Click here to monitor SSC
  • Av rating:
  • Total votes: 27
  • Total comments: 15
Fabiano Amorim

Fixing Cache Bloat Problems With Guide Plans and Forced Parameterization

20 February 2014

Imagine it. You've been asked to fix a dire performance problem with a SQL Server database. You find a severe case of 'Cache Bloat' due to ad-hoc queries, but you can't fix the code itself. What should you do? Specify forced parameterization? Perhaps a better idea would be to use guide plans.

‘Cache bloat’ is a problem  that I’ve found  in the vast majority of those SQL Server instances that I have been asked to work on in order  to tune their performance. Despite all the recommendations published on the web that warn people to be careful about this, it is very common to find that developers still run ad-hoc queries in such a way that they bloat the cache with lots of query plans.  It is frustrating to see because it is so easily avoided. Sometimes, however, you’re not in a position where you can change the code.

Why is it important to avoid Cache Bloat? How can the DBA avoid the consequences of this problem without requiring the developer to change the application?  We’ll answer these questions in this article.

So, what is cache bloat?

‘Cache bloat’ is a term used to describe a growth in the size of  SQL Server’s procedure cache, using memory ‘stolen’ from the buffer cache.  There is a memory area that is used to store execution plans that are created by SQL Server. It is also used for a variety of  other volatile storage such as locks, connections  and  cached data. SQL Server will take space from this shared buffer pool for the extra plans that need to be stored, and at a certain point this will start to restrict the memory available for other processes. This could cause a very high CPU usage without any blocking, slow performance, and finally errors in executing queries.  

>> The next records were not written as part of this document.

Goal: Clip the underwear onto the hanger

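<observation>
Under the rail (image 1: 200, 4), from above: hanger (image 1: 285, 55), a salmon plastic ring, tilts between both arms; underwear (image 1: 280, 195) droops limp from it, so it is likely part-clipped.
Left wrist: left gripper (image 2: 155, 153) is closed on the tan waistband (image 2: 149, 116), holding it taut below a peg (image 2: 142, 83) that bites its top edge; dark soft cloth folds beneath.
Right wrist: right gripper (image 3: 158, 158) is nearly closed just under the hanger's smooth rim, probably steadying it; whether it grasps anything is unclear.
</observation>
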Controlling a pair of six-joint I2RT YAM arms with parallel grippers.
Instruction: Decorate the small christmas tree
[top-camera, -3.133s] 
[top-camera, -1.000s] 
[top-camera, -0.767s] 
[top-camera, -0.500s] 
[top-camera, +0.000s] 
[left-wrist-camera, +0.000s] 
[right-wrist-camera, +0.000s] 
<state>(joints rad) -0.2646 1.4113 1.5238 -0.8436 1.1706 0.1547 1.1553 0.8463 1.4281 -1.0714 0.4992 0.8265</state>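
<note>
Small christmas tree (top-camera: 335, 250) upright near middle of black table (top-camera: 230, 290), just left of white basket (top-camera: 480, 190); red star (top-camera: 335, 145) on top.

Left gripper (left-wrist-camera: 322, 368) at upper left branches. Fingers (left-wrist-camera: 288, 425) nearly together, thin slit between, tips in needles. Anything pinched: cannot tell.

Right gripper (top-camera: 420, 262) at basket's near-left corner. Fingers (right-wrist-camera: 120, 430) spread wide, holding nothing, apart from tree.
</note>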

The procedure cache is used by the relational engine to avoid having to compile an execution plan every time a particular query is executed.  Before a plan is created for a query, the cache is searched to see if there is already a plan for the same query.  If so, that plan is reused.

Sometimes this plan cache area of memory becomes filled with queries that the query optimizer doesn’t reckon to be the same, but which seem obviously the same to the programmer.  To reuse a plan, a query need to be equal to what’s in the cache: for instance,  if a whitespace or an upper/lower letter is different it will not reuse the plan, and it will trigger a plan compilation. Although the algorithm for determining whether the queries are the same is very efficient, certain things, such as unqualified object references, will lead it to consider them different.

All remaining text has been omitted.